Whether you’ve yet to begin flight training or you’re a seasoned aviator, you might have heard (or can remember) that learning aviation radio procedures is one of the most challenging aspects of learning to fly. Ask a few pilots who’ve been through the motions and you’re likely to hear adjectives like intimidating, uncomfortable, and possibly even frightening. For some reason, keying the microphone seems to strike fear into many a general aviation (GA) pilot.

Such discomfort, or mic fright, isn’t limited to shy guys or newbie fliers either. I once gave instrument instruction to a prominent, big-city attorney. Said individual had no problem arguing complex legal cases in court, but was absolutely terrified of talking to air traffic control (ATC). While aviation communication can be discomforting, the secret is it doesn’t have to be. Like nearly everything in aviation, radio communications follow a logical, standardized pattern. Once you know the format, plugging in the necessary information is all it takes to sound like a pro.

The Very Beginning

In The Sound of Music, Julie Andrews teaches the von Trapp children to sing by starting at the very beginning: learning the notes of the musical scale. To master pilot communications, it’s best to begin by learning the alphabet; specifically the aviation phonetic alphabet (available here). Once you’ve mastered this foundation, you’ll instantly be able to decipher much of what you hear transmitted over aviation radio frequencies.

A New Alphabet?

On a positive note, you’re already familiar with much of the aviation phonetic alphabet. As a child, you learned your ABCs. To be a pilot, you need to learn your alpha, bravo charlies. Essentially, the only difference between your childhood alphabet and the pilot’s alphabet is that aviators use a type of “code word” for each letter. Rather than pronouncing “Ay, Bee, Cee” etc; we say “Alpha, Bravo, Charlie” to signify the letters in question.

What’s the Point?

I want to start by pointing out that pilots don’t do this just to sound cool (though it sometimes helps). There really is a method to our madness. Think about it this way: airplane engines are generally pretty noisy, radios can sometimes sound staticcy, and the newness of piloting can make it difficult for you to process everything you hear over the radio. In no time, pilots would be asking, “Did you say bee, dee, or vee? Was than an ‘A’ or an ‘H’?” etc. To cut down on the confusion, the phonetic alphabet was born.

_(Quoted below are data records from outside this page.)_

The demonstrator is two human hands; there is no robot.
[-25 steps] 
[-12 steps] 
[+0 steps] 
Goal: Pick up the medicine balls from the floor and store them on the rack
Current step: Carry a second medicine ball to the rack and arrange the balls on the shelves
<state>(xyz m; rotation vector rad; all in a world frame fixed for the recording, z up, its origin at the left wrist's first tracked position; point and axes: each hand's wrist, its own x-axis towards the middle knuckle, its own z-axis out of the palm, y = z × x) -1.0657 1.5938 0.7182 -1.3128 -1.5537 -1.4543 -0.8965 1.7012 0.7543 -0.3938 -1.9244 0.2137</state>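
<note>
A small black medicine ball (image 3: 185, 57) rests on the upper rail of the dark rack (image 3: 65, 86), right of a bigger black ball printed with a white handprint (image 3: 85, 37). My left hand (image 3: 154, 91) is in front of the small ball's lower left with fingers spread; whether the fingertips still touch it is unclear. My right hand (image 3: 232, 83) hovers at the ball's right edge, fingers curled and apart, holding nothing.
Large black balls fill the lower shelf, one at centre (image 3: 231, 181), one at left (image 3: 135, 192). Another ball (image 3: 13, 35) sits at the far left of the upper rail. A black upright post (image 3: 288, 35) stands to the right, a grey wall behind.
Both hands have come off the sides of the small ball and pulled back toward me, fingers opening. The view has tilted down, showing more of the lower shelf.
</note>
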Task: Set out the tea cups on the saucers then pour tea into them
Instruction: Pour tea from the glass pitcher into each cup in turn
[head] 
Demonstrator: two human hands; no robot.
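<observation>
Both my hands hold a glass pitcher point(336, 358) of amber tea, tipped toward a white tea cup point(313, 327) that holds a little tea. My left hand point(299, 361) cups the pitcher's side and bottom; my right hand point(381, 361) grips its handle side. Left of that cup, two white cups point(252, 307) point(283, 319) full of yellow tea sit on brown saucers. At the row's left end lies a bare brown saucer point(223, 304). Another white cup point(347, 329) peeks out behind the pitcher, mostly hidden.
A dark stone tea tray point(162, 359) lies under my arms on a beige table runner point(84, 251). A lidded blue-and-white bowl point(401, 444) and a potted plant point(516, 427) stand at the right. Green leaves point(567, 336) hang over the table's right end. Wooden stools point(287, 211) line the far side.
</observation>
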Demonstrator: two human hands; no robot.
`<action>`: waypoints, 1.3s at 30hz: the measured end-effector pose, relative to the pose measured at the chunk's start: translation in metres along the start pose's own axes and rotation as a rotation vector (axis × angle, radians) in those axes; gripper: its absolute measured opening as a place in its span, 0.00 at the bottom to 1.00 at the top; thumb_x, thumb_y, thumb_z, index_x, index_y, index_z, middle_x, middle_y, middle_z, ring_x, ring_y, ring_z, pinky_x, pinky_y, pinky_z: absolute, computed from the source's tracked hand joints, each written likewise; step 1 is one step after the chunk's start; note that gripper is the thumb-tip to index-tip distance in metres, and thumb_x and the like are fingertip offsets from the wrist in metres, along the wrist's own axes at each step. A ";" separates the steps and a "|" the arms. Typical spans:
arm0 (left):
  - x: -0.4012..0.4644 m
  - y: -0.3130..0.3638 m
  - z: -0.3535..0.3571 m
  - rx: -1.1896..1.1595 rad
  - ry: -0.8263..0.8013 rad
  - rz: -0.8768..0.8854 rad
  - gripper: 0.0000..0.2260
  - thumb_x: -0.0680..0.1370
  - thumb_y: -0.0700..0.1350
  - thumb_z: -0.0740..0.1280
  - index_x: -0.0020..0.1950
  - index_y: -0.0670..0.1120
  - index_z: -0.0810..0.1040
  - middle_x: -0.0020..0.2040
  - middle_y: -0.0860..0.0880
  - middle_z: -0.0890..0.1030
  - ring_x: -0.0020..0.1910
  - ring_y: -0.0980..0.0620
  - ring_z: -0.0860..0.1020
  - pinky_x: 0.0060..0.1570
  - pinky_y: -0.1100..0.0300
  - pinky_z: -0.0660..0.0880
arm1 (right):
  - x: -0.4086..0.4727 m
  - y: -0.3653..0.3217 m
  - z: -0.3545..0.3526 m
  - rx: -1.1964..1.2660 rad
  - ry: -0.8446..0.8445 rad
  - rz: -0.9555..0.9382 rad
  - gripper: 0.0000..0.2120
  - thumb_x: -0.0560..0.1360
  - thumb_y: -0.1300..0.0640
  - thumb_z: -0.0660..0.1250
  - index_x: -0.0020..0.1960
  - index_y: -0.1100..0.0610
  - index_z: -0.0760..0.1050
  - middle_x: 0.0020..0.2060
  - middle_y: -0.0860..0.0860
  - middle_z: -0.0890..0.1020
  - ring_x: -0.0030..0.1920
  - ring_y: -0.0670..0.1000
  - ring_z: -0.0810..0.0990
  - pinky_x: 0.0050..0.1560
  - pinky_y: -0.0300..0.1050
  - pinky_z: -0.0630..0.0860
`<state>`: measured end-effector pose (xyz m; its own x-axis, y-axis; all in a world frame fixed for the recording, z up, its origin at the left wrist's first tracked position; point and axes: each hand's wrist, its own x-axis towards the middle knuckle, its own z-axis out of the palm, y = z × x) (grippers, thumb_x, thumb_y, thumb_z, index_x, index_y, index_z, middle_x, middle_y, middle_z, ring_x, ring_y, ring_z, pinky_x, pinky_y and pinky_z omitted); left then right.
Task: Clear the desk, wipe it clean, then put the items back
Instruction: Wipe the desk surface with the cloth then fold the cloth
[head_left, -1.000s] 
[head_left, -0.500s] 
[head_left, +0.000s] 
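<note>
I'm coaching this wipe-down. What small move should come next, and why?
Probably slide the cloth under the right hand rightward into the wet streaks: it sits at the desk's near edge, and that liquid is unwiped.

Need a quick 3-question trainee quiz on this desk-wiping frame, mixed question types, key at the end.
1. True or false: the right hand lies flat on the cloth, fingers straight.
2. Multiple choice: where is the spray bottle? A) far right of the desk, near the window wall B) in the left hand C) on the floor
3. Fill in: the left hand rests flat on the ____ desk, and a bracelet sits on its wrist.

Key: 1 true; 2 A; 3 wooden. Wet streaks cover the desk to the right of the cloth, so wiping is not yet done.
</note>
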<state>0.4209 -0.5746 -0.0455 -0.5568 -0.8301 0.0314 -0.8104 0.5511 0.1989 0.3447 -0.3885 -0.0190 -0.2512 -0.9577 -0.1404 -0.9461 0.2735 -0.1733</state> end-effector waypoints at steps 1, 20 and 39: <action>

Additionally, English is the global standard for aviation radio communication. While that’s super convenient for some of us, bear in mind that much of the flying world speaks English as a second language. The phonetic alphabet helps cut down on miscommunications caused by regional accents, less-than-perfect pronunciation, etc. So the next time you hear some aeronautical radio chatter, Romeo & Juliet aren’t about Shakespeare; Foxtrot & Tango aren’t recaps of Dancing with the Stars; Mike, Victor, Oscar, & Papa aren’t planning a family reunion; and Hotel, Quebec, Golf, & Whiskey aren’t part of somebody’s vacation plans (in most cases, anyway). Instead, these terms are just substitutes for the first letter of each word.

A Numbers Game

Now that you’ve got a handle on the basics of letters, learning to use numbers in radio communications is comparatively simple. The gist here is that pilots don’t pronounce double-digit (or higher) numbers as standalone values. Each numerical value is instead broken down and pronounced digit-by-digit. For aviators, “twenty-six” becomes “two six,” “four hundred seventy” is “four seven zero,” etc. The only notable exception to this rule deals with altitudes. When talking about height; 3,500 feet is pronounced “three thousand, five hundred” rather than “three five zero zero.” Other than altitudes, you can plan on pronouncing each digit as an individual unit.

How ‘Bout Them Niners

If you’ve visited one of the phonetic alphabet links above, you might notice something special about the number 9. Rather than pronouncing it “nine,” pilots are instead trained to say, “niner.” This isn’t some homage to the great Joe Montana, but rather a move in consideration of our German-speaking brethren. In the German language, “nein” means “no,” so the forward-thinking authorities in aviation thought it best to eliminate a potential source of confusion. For this reason, you’ll continually hear pilots giving shout-outs to the niners.

Tree Fifes and Fife Wuns 

Going back to the phonetic chart, you might think the pronunciations listed for 3, 4, and 5 are a bit strange. This again is mainly for the benefit of non-native English speakers. In some languages & cultures, pronouncing the “th” sound is extremely difficult, so the aviation world thought it best to give such speakers a break. Other languages and regional dialects don’t pronounce the letter “r” with the hard, pirate-like bite that we Americans do. Adding the extra syllable reduces the chance of a “foh” coming across the radio. Instead, “fow-ah” is a little easier to comprehend. When it comes to five, the “fife” results from the lack of a definite “v” in some languages. In such cases, “v” and “b” are virtually indistinguishable, so ATC doesn’t want any bad “fibes” coming over the frequencies.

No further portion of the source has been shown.